- Exercise directions: Would you transcribe all of the entries that follow, word for word?

[Supplied data]

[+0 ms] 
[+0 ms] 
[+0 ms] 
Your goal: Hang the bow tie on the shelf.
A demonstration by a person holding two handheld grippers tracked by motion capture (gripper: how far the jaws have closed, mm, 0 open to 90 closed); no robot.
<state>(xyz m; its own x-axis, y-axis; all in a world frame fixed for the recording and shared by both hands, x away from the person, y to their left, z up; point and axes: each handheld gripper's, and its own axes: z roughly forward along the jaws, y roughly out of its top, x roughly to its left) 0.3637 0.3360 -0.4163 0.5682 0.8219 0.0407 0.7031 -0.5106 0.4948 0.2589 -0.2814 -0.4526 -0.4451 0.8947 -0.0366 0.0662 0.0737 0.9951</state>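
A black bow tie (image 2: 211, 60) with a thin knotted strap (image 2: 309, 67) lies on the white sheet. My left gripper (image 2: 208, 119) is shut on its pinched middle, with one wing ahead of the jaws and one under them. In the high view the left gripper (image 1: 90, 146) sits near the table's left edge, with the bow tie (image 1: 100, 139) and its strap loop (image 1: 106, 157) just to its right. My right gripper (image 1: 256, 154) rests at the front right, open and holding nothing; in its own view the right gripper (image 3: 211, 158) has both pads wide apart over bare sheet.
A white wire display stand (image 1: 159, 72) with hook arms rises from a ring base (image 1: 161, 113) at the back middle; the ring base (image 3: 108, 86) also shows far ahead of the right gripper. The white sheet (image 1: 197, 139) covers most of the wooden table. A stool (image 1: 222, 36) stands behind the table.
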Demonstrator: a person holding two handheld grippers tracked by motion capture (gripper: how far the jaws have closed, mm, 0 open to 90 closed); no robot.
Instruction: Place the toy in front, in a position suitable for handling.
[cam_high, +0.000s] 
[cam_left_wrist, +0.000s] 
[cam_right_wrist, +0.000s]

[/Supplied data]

- Output of the task:
[+0 ms] 
[+0 ms] 
[+0 ms] 
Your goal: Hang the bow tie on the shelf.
A demonstration by a person holding two handheld grippers tracked by motion capture (gripper: how far the jaws have closed, mm, 0 open to 90 closed); no robot.
<state>(xyz m; its own x-axis, y-axis; all in a world frame fixed for the recording and shared by both hands, x away from the person, y to their left, z up; point and axes: each handheld gripper's, and its own axes: z roughly forward along the jaws, y roughly out of its top, x roughly to its left) 0.3637 0.3360 -0.4163 0.5682 0.8219 0.0407 0.7031 -0.5106 0.4948 0.2589 -0.2814 -0.4526 -0.4451 0.8947 -0.0366 0.0662 0.0737 0.9951</state>
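A black bow tie (image 2: 211, 60) with a thin knotted strap (image 2: 309, 67) lies on the white sheet. My left gripper (image 2: 208, 119) is shut on its pinched middle, with one wing ahead of the jaws and one under them. In the high view the left gripper (image 1: 90, 146) sits near the table's left edge, with the bow tie (image 1: 100, 139) and its strap loop (image 1: 106, 157) just to its right. My right gripper (image 1: 256, 154) rests at the front right, open and holding nothing; in its own view the right gripper (image 3: 211, 158) has both pads wide apart over bare sheet.
A white wire display stand (image 1: 159, 72) with hook arms rises from a ring base (image 1: 161, 113) at the back middle; the ring base (image 3: 108, 86) also shows far ahead of the right gripper. The white sheet (image 1: 197, 139) covers most of the wooden table. A stool (image 1: 222, 36) stands behind the table.
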Demonstrator: a person holding two handheld grippers tracked by motion capture (gripper: how far the jaws have closed, mm, 0 open to 90 closed); no robot.
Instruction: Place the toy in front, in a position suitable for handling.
[cam_high, +0.000s] 
[cam_left_wrist, +0.000s] 
[cam_right_wrist, +0.000s]

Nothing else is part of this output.